Cardioglossa trifasciata is a species of frog in the family Arthroleptidae. It is endemic to western Cameroon and only known from the southern slopes of Mount Manengouba. The common names Nsoung long-fingered frog and Banded long-fingered frog have been coined for it.

==Description==
Males measure 24–31 mm and females 30–41 mm in snout–vent length. Males have extremely long third fingers and spines in the fingers and in the groin; females lack these characteristics.
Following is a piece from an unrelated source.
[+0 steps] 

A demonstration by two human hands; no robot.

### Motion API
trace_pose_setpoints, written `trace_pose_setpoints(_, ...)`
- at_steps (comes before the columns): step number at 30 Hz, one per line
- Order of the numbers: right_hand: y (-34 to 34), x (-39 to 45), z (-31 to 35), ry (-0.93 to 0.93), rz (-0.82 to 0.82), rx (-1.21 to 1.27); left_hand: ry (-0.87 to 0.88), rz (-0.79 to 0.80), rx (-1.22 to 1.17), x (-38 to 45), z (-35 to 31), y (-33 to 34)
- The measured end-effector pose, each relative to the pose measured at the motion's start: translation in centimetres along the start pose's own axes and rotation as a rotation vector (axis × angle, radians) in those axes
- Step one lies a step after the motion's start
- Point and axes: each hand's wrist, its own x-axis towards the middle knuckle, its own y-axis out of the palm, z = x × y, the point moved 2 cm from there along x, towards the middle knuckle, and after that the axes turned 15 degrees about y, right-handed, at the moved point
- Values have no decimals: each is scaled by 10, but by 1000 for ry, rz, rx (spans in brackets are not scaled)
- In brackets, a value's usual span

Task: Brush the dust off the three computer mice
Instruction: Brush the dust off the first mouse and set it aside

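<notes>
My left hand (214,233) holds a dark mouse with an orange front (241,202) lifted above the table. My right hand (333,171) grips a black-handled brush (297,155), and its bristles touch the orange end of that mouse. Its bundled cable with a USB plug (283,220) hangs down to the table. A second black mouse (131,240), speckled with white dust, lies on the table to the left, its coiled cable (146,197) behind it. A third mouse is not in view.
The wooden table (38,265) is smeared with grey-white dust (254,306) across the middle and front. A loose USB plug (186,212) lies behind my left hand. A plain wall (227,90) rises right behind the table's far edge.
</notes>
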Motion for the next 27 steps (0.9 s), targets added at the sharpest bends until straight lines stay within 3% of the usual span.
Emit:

Dorsal markings typical for the genus Cardioglossa are present, whereas the white line running under the tympanum is absent.

==Habitat and conservation==
Cardioglossa trifasciata occurs in dense secondary bush and montane forest at elevations of 1750–2000 m above sea level; it has not been recorded from primary forest because no such habitat remains. Individuals have been found in and around a small stream, hiding under large rocks and small stones. Breeding probably takes place in the stream.

Cardioglossa trifasciata occurs in an area that is well surveyed. There is no good quantitative data on its abundance, but it is believed to be declining. The species is threatened by habitat loss caused by agricultural encroachment (including plantations of tree crops), expanding human settlements, and extraction of wood for firewood and building materials. It is not known from any protected area. Suitable habitat might exist on the Rumpi Hills, a site relatively close to Mount Manengouba. However, the area has not been well investigated in recent years, and it is not known whether the species might be found in the Rumpi Hills.